Carmy avoids his family, that’s what he spends most of season one working on with Natalie. He spends the rest of his energy restoring the restaurant where he’s met with a new extended family in The Beef’s kitchen. A family that works together and makes mistakes. Tina is a character who has longstanding history with The Beef and she's cautious of new faces. When Sydney is introduced in season one as Camry’s sous chef, Tina, takes an indifference to her even playing tricks on her in the kitchen and ignoring her commands. Fast forward to the development they have working together in season two Sydney asks Tina to be her sous chief for the new restaurant that will open in The Beef’s place. 

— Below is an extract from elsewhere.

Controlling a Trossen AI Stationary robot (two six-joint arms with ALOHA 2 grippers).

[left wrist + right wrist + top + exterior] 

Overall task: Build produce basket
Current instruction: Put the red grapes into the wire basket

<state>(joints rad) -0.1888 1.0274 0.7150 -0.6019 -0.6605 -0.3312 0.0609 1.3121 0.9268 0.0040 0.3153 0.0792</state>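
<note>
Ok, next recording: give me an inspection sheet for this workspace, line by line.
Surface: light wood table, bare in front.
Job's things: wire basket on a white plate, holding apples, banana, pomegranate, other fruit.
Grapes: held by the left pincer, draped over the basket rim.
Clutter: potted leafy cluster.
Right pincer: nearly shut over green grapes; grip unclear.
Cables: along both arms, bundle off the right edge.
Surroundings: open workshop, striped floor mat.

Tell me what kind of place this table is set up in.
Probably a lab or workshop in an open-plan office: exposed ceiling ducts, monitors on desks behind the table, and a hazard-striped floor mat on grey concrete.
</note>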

When watching “The Bear” what stood out to me the most was the scenes in the kitchen where cooks were preparing. The morning meetings the staff held in getting ready for the day. It was an interesting insight because I have no knowledge when it comes to kitchen management, but also because I loved seeing the characters interact. The fights that Richies and Sydney would get into. Marcus’s eyes light up as he discovers his passion for baking. Tina and the respect she has for Carmy as a chef but also as a boy she saw grow up before her eyes. The fast-paced energy of the show makes you peel your eyes for these special moments that can a lot of the time go unnoticed. 

The relationship dynamics in this whole show can be defined in a line Richie says in season 1 episode 6. “This is a delicate ecosystem and it’s held together by a shared history, and love and respect.” In the scene, he's talking about the growing gentrification of Chicago. His words coincidentally represent the whole cast of characters, and even if that love is loud, ask any fan of “The Bear,” it is an anxiety-inducing show, it's there and that's all that matters. 

To me, as a fan of “The Bear,” this is a show about passion as well as relationships. There is a spark driving the narrative of this show and its characters. You just want to root for Camry, Sydney, and the rest of the cast. You want to strip back layers and figure out what makes characters tick. And I feel as though “The Bear” is amazing at testing audiences patience. Every new piece of information you get on a character feels well-earned as you learn through the progression of the show. 

Actress Ayo Edebiri who plays Sydney in her acceptance for an Emmy in the category of outstanding supporting actress in a comedy series said, “This is a show about family and found families and real families” a confirmation that this is the true heart behind “The Bear” as it is a show grounded in reality and the humanity of that is what keeps audiences coming back.